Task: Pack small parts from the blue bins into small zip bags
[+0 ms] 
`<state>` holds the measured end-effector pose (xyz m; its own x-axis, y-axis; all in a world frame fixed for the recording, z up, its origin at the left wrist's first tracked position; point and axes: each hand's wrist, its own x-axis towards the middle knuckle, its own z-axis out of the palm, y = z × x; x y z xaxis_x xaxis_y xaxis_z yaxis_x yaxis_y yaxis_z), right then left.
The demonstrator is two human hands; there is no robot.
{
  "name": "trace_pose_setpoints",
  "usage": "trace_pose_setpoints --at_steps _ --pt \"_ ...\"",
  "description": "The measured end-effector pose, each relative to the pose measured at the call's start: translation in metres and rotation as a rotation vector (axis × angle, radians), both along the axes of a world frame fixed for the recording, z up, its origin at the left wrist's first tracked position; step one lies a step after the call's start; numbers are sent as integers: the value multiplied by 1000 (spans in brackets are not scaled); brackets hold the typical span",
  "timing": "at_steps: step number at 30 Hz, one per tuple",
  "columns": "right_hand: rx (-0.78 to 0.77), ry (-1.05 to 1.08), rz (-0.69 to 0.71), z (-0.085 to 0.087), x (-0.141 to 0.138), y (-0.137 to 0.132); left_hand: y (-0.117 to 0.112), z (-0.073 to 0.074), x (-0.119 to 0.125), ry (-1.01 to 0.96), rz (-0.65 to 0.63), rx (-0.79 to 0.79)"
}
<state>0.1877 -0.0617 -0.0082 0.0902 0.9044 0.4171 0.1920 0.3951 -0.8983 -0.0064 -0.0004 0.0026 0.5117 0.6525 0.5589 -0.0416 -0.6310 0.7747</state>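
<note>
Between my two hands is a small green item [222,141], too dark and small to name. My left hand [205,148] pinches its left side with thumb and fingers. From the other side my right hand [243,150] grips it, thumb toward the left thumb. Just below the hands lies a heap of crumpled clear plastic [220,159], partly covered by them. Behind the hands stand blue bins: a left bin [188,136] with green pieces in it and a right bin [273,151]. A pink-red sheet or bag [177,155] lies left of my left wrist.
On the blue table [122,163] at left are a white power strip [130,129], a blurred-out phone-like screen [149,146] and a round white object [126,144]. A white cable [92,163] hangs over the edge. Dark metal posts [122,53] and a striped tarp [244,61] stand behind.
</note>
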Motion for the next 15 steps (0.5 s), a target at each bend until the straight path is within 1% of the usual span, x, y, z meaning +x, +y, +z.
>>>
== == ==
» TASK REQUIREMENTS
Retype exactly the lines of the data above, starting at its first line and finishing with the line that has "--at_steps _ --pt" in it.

» ANSWER TO THIS PROBLEM
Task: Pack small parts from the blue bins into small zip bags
[+0 ms] 
`<state>` holds the measured end-effector pose (xyz m; its own x-axis, y-axis; all in a world frame fixed for the recording, z up, its origin at the left wrist's first tracked position; point and axes: each hand's wrist, its own x-axis towards the middle knuckle, its own z-axis out of the palm, y = z × x; x y z xaxis_x xaxis_y xaxis_z yaxis_x yaxis_y yaxis_z), right then left.
The demonstrator is two human hands; there is no robot.
{
  "name": "trace_pose_setpoints",
  "usage": "trace_pose_setpoints --at_steps _ --pt \"_ ...\"",

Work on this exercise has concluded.